İran'a yönelik 2010 ortasında Amerika Birleşik Devletleri (ABD) tarafından başlatılan ambargo, Kapalıçarşı ve Tahtakale'de yeni bir ekonomi yarattı. Artık bankalar aracılığıyla gerçekleşemeyen iki ülke arasındaki ticaret, buradaki kuyumcu ve döviz büroları aracılığıyla gerçekleşiyor. Edinilen bilgiye göre, İranlı işadamlarının çoğunun Eminönü'nde anlaşmalı bir döviz bürosu var. İran'a ihracat yapan firma sahibi malın teslim edilmesinin ardından nüfus cüzdanı ile bu bürolara gidiyor ve ödemesini peşin olarak alıyor. İran'da da ithalatta benzer şekilde bir sistem uygulanıyor. Kapalıçarşı esnafı, İran'ın Türkiye genelinde anlaşmalı çalıştığı yüzlerce kuyumcu ve döviz bürosu olduğunu iddia ediyor.
ALTIN STOKLARI VAR
Ödemelerin kolayca yapılmasını sağlayan en önemli faktör İranlı işadamlarının Türkiye'deki altın stokları. SABAH'a bilgi veren Kapalıçarşı esnafı, ABD ile olası bir savaş ihtimaline karşı İranlıların Türkiye'de altın stokladığını ve bu rakamın 5 milyar doları bulduğunu söylüyor. Bu stok, savaş riskinin arttığı dönemde daha da yükseliyor.
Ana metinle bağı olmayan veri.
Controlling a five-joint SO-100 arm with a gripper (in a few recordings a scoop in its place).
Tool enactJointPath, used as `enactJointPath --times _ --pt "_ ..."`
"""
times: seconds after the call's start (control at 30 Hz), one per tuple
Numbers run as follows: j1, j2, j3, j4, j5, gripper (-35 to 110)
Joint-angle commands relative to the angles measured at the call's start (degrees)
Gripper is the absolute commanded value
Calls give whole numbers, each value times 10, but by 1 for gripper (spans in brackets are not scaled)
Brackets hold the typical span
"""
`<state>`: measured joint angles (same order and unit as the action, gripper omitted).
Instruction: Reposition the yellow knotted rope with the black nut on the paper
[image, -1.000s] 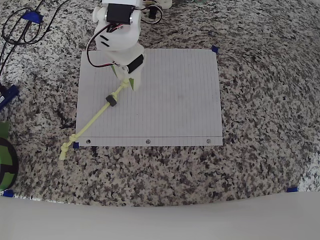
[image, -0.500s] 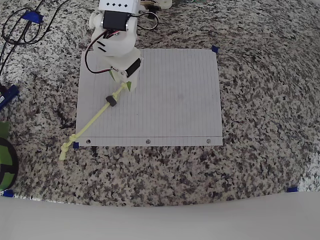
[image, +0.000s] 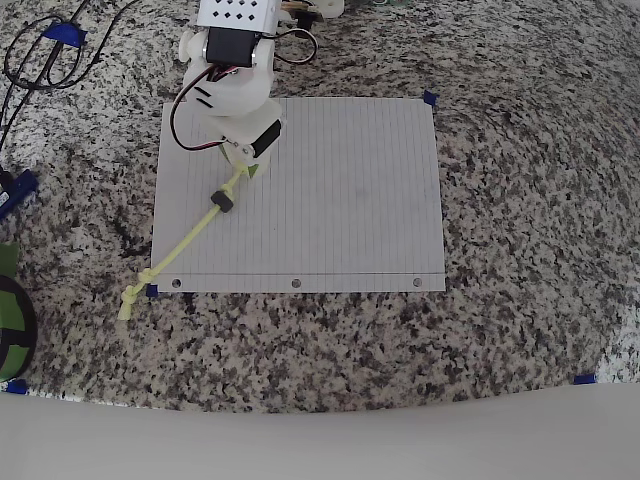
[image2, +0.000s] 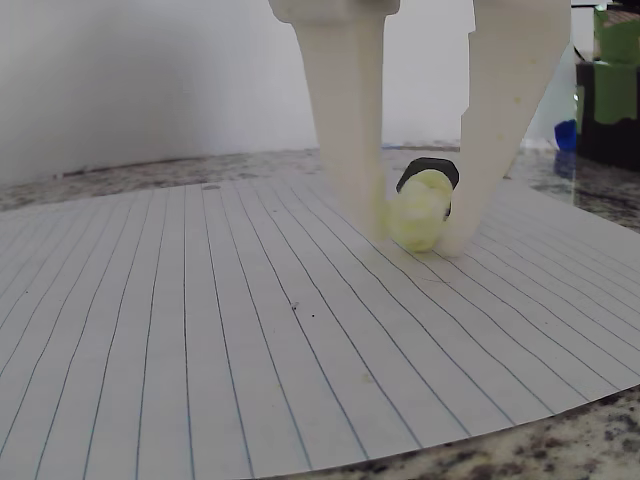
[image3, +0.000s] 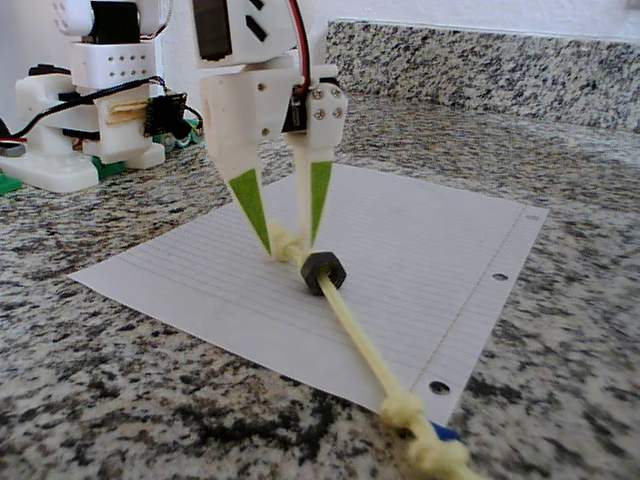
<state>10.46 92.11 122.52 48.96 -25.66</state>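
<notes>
Looking down from the overhead view, I saw the yellow knotted rope (image: 190, 237) lying nearly straight on a diagonal, its long axis running from upper right to lower left. Its upper end sat on the paper (image: 340, 190). Its lower knotted end trailed off the sheet's bottom-left corner onto the granite counter (image: 520, 200). The black nut (image: 223, 201) was threaded on the rope, just below the upper knot. The gripper (image3: 290, 248) stood upright over that upper end, fingertips down on the paper. In the wrist view the knot (image2: 420, 212) sat squeezed between both fingers (image2: 345, 120), so I read the gripper as clamped on the rope, the nut just beyond it.
</notes>
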Motion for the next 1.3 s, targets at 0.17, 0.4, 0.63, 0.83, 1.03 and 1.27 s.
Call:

Ödemeler öncelikle bu kaynaklardan sağlanıyor. Paranın transferinde kullanılan bir diğer yöntem ise Kapalıçarşı esnafının İran'da şube açması ile sağlanıyor. Böylece İranlı alıcı kendi ülkesindeki bu şirkete ödeme yapıyor. Türkiye'deki şirket de aynı miktarı Türk işadamına ödüyor.
1 DOLAR EFT BİLE YASAK
ABD, 1 Temmuz 2010'da İran'a yaptırımlar konusunda yasa çıkararak ülkenin yurt dışı ile olan para trafiğini kesmişti. Türk bankalarını kapsayan ambargo çerçevesinde ülkeye 1 dolarlık EFT dahi yasak. Ancak kâğıt üstündeki bu keskin ambargo Türkiye ve İran'ın dış ticaret rakamlarına yansımadı. 2010 yılında 63.7 milyar dolar ithalat yapan İran'a Türkiye de 2.8 milyar dolarlık ihracat yaptı. Ticaret 2011'de de hız keseceğe benzemiyor. Son 6 ayda İran'da düzenlenen irili ufaklı 45 fuara 2 bine yakın Türk firma katıldı ve neredeyse tamamı 2011'e ilişkin yeni bağlantılarla döndü.